- AIM OF THE EXERCISE -
Pull out every line with the word "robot" from the entries below.

- TASK INPUT -
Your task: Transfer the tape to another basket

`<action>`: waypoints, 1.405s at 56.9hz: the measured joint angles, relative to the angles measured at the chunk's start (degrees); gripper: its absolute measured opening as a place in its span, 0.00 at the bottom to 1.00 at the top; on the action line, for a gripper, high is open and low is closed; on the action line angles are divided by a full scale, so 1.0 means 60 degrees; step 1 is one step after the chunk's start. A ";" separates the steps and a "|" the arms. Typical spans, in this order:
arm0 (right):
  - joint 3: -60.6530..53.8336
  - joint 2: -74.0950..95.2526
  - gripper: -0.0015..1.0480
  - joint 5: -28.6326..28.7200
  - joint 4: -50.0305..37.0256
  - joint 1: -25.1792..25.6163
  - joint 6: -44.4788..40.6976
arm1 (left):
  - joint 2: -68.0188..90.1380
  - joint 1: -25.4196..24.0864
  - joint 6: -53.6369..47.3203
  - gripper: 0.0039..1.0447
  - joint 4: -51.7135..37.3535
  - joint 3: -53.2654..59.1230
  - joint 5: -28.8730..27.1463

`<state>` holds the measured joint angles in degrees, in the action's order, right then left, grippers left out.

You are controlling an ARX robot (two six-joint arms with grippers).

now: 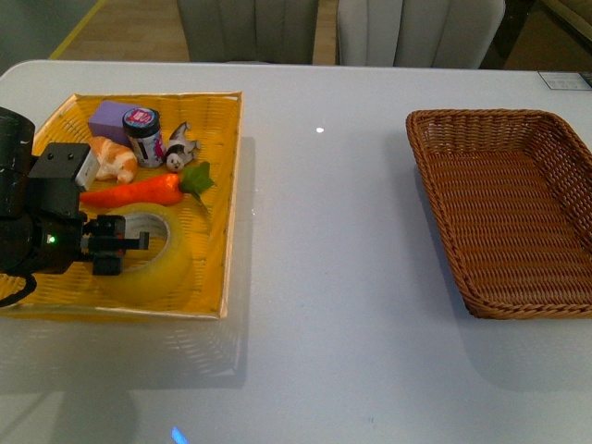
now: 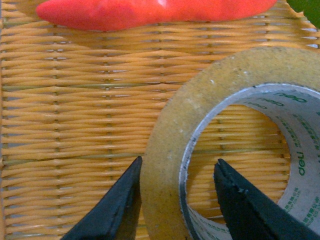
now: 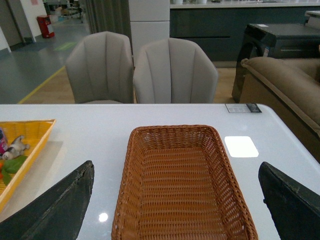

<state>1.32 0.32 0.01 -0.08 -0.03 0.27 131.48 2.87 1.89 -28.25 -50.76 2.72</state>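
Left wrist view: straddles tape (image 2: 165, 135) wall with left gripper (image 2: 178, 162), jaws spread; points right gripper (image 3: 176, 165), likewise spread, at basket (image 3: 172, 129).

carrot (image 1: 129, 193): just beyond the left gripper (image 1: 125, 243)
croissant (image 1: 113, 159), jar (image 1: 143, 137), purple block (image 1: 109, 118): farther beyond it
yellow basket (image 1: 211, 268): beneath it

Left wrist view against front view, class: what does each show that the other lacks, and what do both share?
Only the left wrist view: green lettering inside the core of the tape, and the left gripper with its fingers either side of the tape wall. Only the front view: the brown basket, a jar, a croissant. Both: tape, carrot, yellow basket.
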 joint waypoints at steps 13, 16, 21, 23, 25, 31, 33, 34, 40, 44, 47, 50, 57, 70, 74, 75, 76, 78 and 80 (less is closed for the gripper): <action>0.0000 0.0000 0.91 0.0000 0.0000 0.0000 0.0000 | -0.0313 -0.0149 0.0273 0.15 -0.0087 0.0117 -0.0098; 0.0000 0.0000 0.91 0.0000 0.0000 0.0000 0.0000 | -0.0550 -0.0208 0.0361 0.15 -0.0131 0.0226 -0.0084; 0.0000 0.0000 0.91 0.0000 0.0000 0.0000 0.0000 | -0.1198 -0.0302 0.0455 0.15 -0.0175 0.0459 -0.0062; 0.0000 0.0000 0.91 0.0000 0.0000 0.0000 0.0000 | -0.1566 -0.0335 0.0528 0.15 -0.0175 0.0565 -0.0040; 0.0000 0.0000 0.91 0.0000 0.0000 0.0000 0.0000 | -0.2065 -0.0368 0.0645 0.15 -0.0171 0.0692 0.0011; 0.0000 0.0000 0.91 0.0000 0.0000 0.0000 0.0000 | -0.3464 -0.0368 0.1107 0.15 0.0124 0.0827 0.0219; 0.0000 0.0000 0.91 0.0000 0.0000 0.0000 0.0000 | -0.4022 -0.0262 0.1333 0.15 0.0328 0.0801 0.0259; 0.0000 0.0000 0.91 0.0000 0.0000 0.0000 0.0000 | -0.4156 -0.0211 0.1384 0.15 0.0401 0.0780 0.0240; 0.0000 0.0000 0.91 0.0000 0.0000 0.0000 0.0000 | -0.4652 0.0197 0.1756 0.15 0.0852 0.0412 0.0226; 0.0000 0.0000 0.91 0.0000 0.0000 0.0000 0.0000 | -0.4768 0.0710 0.2007 0.15 0.1198 -0.0127 0.0186; 0.0000 0.0000 0.91 0.0000 0.0000 0.0000 0.0000 | -0.4768 0.1155 0.2189 0.15 0.1435 -0.0594 0.0164; 0.0000 0.0000 0.91 0.0000 0.0000 0.0000 0.0000 | -0.4761 0.1555 0.2288 0.15 0.1625 -0.0980 0.0058; 0.0000 0.0000 0.91 0.0000 0.0000 0.0000 0.0000 | -0.4648 0.2499 0.2575 0.15 0.1993 -0.1872 0.0047; 0.0000 0.0000 0.91 0.0000 0.0000 0.0000 0.0000 | -0.4299 0.4036 0.2900 0.15 0.2415 -0.2535 0.0080; 0.0000 0.0000 0.91 0.0000 0.0000 0.0000 0.0000 | -0.4207 0.4415 0.2918 0.15 0.2492 -0.2590 0.0080; 0.0000 0.0000 0.91 0.0000 0.0000 0.0000 0.0000 | -0.4175 0.4521 0.2914 0.15 0.2517 -0.2601 0.0080; 0.0000 0.0000 0.91 0.0000 0.0000 0.0000 0.0000 | -0.4135 0.4623 0.2922 0.15 0.2543 -0.2623 0.0080; 0.0000 0.0000 0.91 0.0000 0.0000 0.0000 0.0000 | -0.4076 0.4765 0.2918 0.15 0.2579 -0.2659 0.0076; 0.0000 0.0000 0.91 0.0000 0.0000 0.0000 0.0000 | -0.4033 0.4885 0.2911 0.15 0.2630 -0.2699 0.0058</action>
<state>1.32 0.32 0.01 -0.08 -0.03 0.27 107.28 32.18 19.35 -12.47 -66.96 3.07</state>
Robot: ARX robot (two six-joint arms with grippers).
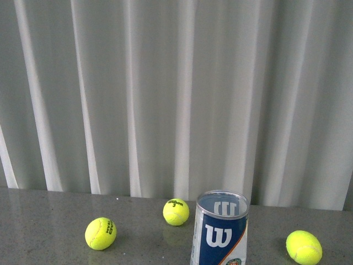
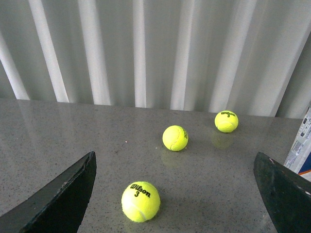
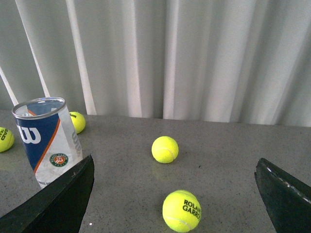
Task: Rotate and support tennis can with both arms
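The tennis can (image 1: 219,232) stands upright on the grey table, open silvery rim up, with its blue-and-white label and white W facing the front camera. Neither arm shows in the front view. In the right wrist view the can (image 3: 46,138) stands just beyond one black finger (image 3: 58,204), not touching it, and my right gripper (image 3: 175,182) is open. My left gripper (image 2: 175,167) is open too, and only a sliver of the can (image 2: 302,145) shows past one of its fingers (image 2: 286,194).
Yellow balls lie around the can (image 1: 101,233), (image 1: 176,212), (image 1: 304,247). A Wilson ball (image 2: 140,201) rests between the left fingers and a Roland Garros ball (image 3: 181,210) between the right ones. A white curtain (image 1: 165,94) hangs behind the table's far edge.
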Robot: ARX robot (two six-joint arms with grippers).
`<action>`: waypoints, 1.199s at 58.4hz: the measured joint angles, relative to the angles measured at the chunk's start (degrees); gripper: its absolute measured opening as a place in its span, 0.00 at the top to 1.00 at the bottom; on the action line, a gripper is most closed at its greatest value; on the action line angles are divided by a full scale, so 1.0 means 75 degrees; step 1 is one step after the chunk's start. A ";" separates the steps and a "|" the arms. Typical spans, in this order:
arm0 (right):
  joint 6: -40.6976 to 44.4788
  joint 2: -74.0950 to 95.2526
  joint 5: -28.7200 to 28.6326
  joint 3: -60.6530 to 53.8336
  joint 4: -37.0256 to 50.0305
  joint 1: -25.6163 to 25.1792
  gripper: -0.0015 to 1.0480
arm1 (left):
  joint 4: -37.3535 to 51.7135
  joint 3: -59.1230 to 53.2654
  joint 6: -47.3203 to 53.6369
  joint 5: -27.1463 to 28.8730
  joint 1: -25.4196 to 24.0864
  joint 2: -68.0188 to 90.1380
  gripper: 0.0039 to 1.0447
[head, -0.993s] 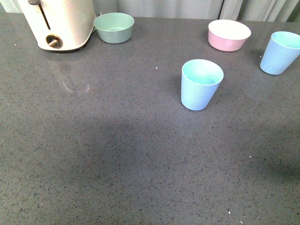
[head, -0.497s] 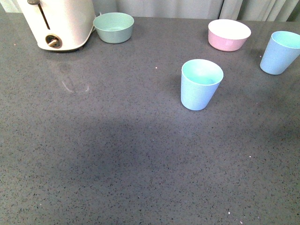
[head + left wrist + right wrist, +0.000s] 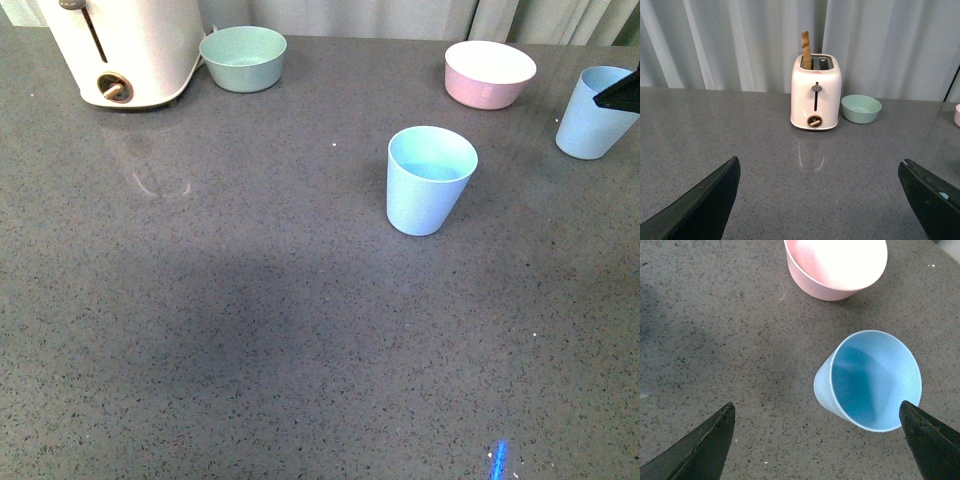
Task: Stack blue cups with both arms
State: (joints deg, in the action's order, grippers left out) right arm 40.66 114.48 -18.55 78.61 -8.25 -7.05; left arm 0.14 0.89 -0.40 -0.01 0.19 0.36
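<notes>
One light blue cup (image 3: 430, 180) stands upright mid-table in the front view. A second blue cup (image 3: 598, 115) stands at the right edge, with a black fingertip (image 3: 622, 92) of my right gripper showing in front of its rim. In the right wrist view this cup (image 3: 870, 382) is seen from above, close to one finger (image 3: 935, 440). My right gripper (image 3: 817, 440) is open with nothing between its jaws. My left gripper (image 3: 817, 200) is open over bare table and does not show in the front view.
A pink bowl (image 3: 489, 73) sits just left of the right-hand cup and shows in the right wrist view (image 3: 836, 265). At the back left stand a white toaster (image 3: 125, 50) and a green bowl (image 3: 243, 58). A curtain hangs behind the grey table (image 3: 250, 330).
A black tip of the right gripper has come into the front view at the right edge, by the far-right cup. Neither cup has moved.
</notes>
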 joint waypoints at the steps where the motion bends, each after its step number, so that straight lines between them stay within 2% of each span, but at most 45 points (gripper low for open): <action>1: 0.0026 0.0105 0.0029 0.0119 -0.0070 0.0015 0.09 | 0.0000 0.0000 -0.0003 0.0000 0.0000 0.0000 0.08; 19: 0.0192 0.1352 0.0414 0.1443 -0.0647 0.0242 0.09 | 0.0000 0.0000 -0.0003 0.0000 0.0000 0.0000 0.08; 22: 0.0192 0.1466 0.0495 0.1539 -0.0673 0.0303 0.18 | 0.0000 0.0000 -0.0003 0.0000 0.0000 0.0000 0.08; 27: 0.0192 0.1550 0.0542 0.1600 -0.0755 0.0344 0.28 | 0.0000 0.0000 -0.0003 0.0000 0.0000 0.0000 0.08; 33: 0.0187 0.1673 0.0699 0.1714 -0.0921 0.0373 0.47 | 0.0000 0.0000 -0.0003 0.0000 0.0000 0.0000 0.08; 40: 0.0119 0.1740 0.0761 0.1845 -0.1037 0.0370 0.62 | 0.0000 0.0000 -0.0003 0.0000 0.0000 0.0000 0.08; 45: 0.0070 0.1740 0.0708 0.1909 -0.1113 0.0335 0.80 | 0.0000 0.0000 -0.0003 0.0000 0.0000 0.0000 0.08; 53: 0.0044 0.1679 0.0615 0.1912 -0.1250 0.0265 0.98 | 0.0000 0.0000 -0.0003 0.0000 0.0000 0.0000 0.08; 70: 0.0149 0.0551 -0.0064 0.1390 -0.1766 0.0131 0.98 | 0.0000 0.0000 0.0000 0.0000 0.0000 0.0000 0.08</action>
State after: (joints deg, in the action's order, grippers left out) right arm 41.78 118.61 -19.03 89.03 -21.50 -6.07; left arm 0.14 0.89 -0.40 -0.01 0.19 0.36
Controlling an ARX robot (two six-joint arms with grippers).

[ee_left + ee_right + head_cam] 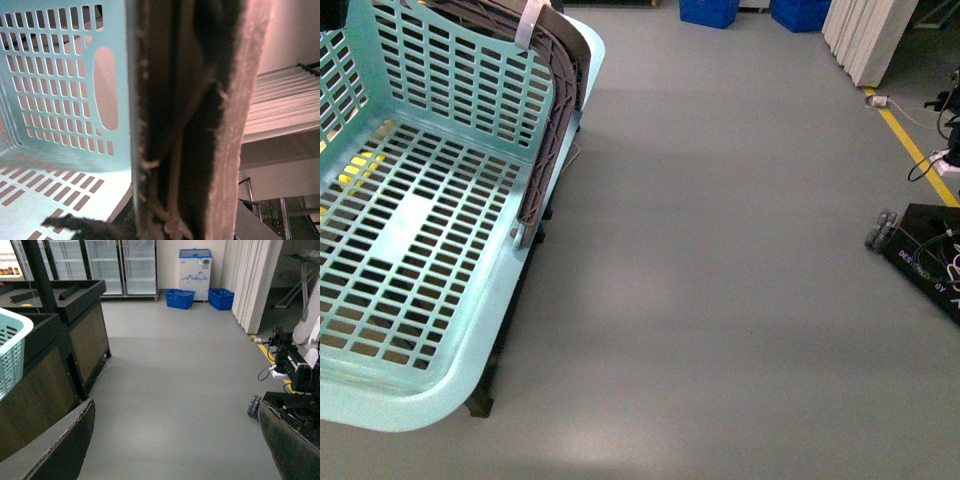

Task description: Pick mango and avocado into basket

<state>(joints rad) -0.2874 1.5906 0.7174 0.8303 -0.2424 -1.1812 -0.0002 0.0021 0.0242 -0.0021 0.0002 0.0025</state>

- RESPONSE AREA -
You are controlling an ARX robot (two six-joint arms with grippers).
Robot: ARX robot (two six-joint arms with grippers).
Robot: ARX robot (two six-joint arms with grippers).
Controlling an ARX robot (two six-joint arms with grippers).

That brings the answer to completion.